*Your objective:*
Although the data below contains pictures, please reproduce only its words, exactly.

*Information shown:*
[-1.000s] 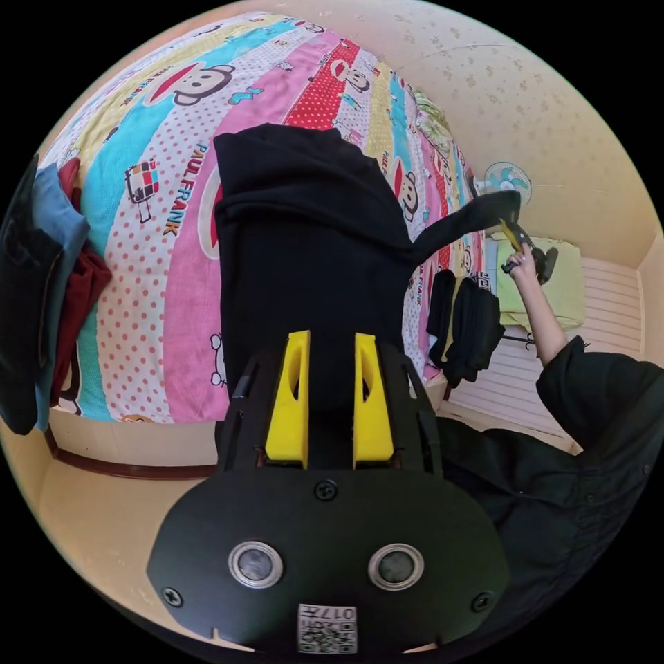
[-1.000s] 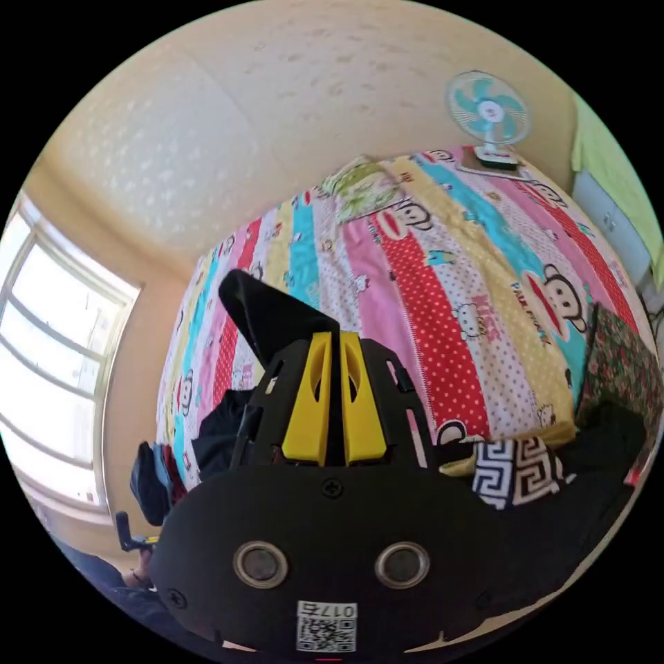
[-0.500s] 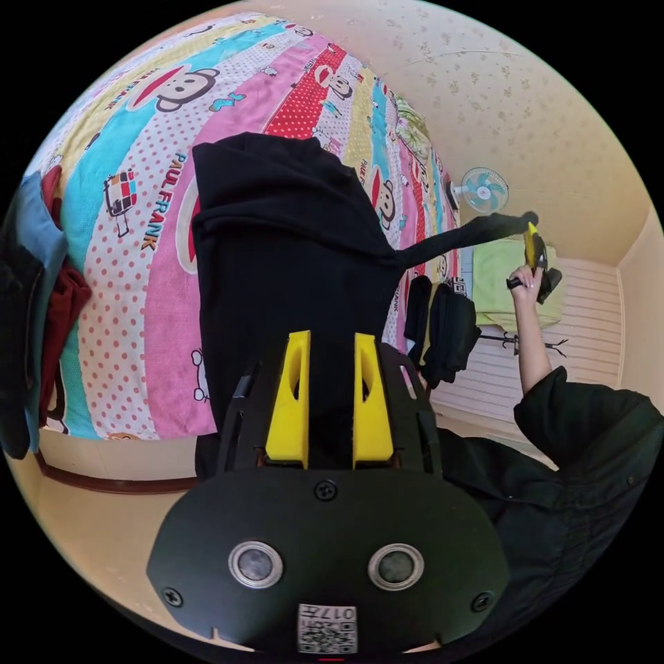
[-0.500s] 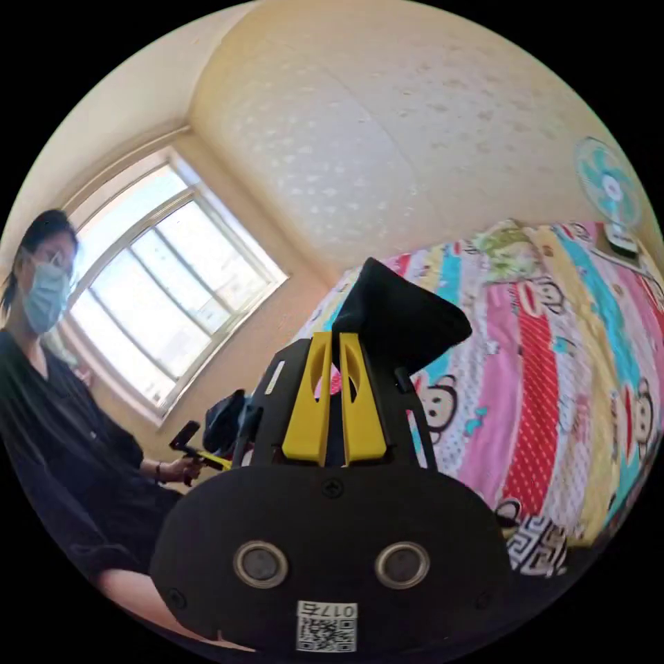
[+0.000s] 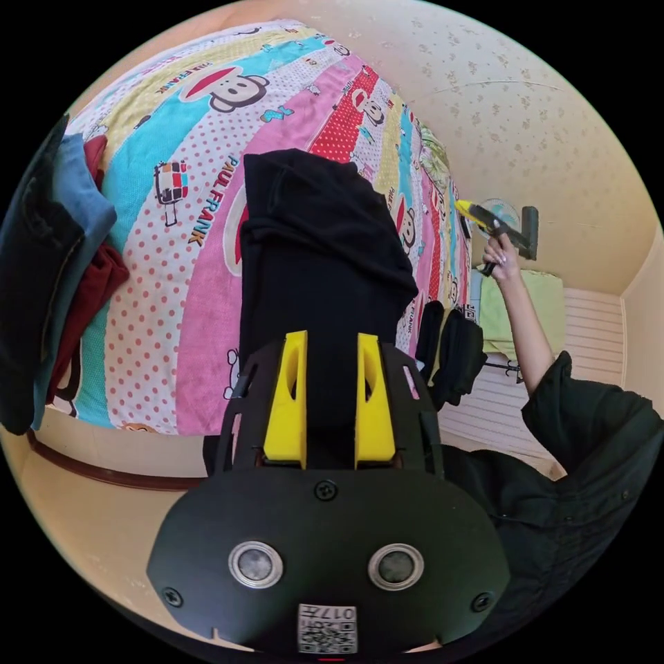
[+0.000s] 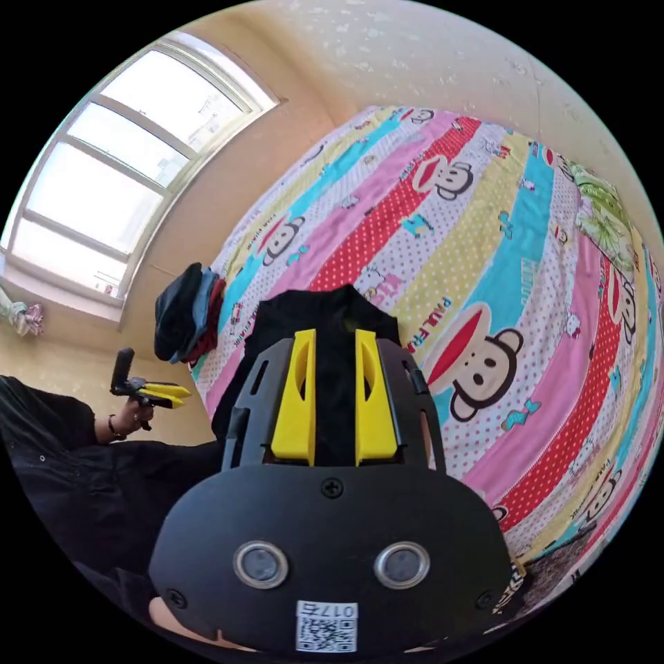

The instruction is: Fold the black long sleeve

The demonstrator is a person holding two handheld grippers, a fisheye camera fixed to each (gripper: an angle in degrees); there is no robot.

*Output for this task:*
[-1.000s] 
[-1.000s] 
[-0.500s] 
[-0.500s] 
[+0.000s] 
[+0.000s] 

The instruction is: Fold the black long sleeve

The demonstrator is a person holding two handheld grippers, a fisheye camera fixed to each (gripper: an angle in degrees); there is no robot.

The complete answer has been presented.